16. At the material time the relationship between the landlord, tenant and  

sub-tenant was regulated and fully governed by the Bombay Rent Act, 1947  

(which came into force on January 19, 1948 and expired on March 31, 2000  

when  it  was  replaced  by  the  Maharashtra  Rent  Control  Act  1999).  The  

preamble to the Act described it as an Act to amend and consolidate the law  

relating to the control of rents and repairs of certain premises, of rates of  

hotels and lodging house and of evictions and also to control the charges for  

licence of premises, etc. It is undeniable that the plaintiff is a “landlord” as  

defined in section 5(3) and the suit land “premises” as defined in section  

5(8) of the Act to mean “any land not being used for agricultural purposes”.  

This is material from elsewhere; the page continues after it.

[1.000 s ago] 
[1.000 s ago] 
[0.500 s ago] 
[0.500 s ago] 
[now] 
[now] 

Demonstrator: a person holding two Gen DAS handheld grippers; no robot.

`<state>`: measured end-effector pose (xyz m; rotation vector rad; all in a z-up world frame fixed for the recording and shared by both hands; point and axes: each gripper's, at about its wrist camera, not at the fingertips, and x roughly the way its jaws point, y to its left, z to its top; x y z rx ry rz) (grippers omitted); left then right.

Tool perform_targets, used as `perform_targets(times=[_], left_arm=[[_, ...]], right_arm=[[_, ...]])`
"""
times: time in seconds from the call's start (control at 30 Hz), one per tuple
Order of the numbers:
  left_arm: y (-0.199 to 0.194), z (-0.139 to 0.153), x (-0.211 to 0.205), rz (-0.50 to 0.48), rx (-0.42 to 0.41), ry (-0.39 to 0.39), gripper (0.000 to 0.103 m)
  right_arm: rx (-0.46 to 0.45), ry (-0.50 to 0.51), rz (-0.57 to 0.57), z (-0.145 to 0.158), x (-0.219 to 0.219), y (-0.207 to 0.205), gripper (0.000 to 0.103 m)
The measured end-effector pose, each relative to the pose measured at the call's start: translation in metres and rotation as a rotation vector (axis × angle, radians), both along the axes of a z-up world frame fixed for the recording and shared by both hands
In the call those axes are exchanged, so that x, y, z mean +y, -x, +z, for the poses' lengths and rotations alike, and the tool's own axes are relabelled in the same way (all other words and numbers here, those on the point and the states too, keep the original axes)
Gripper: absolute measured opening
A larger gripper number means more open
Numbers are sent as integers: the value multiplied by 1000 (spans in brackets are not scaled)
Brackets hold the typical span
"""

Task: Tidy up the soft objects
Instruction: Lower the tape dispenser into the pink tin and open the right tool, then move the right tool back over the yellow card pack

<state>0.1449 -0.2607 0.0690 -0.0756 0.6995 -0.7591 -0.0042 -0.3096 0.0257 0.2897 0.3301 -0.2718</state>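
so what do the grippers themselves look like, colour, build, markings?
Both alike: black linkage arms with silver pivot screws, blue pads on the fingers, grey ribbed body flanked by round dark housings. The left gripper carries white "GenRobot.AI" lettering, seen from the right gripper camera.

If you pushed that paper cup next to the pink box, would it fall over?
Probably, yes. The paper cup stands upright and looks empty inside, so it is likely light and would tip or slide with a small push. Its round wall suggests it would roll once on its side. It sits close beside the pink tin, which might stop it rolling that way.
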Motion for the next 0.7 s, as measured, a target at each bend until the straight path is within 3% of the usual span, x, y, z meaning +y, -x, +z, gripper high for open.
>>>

Section 13 of the Act had the marginal title, “When landlord may recover  

possession” and enumerated the grounds on which alone a landlord would  

be  entitled  to  recover  possession  of  any  premises.  One  of  the  grounds,  

enumerated  in  clause  (e)  of  the  section,  was  unlawful  sub-letting  by  the  

tenant. Clause 13(1)(e) in so far as relevant for the present is as under:

“13. When landlord may recover possession.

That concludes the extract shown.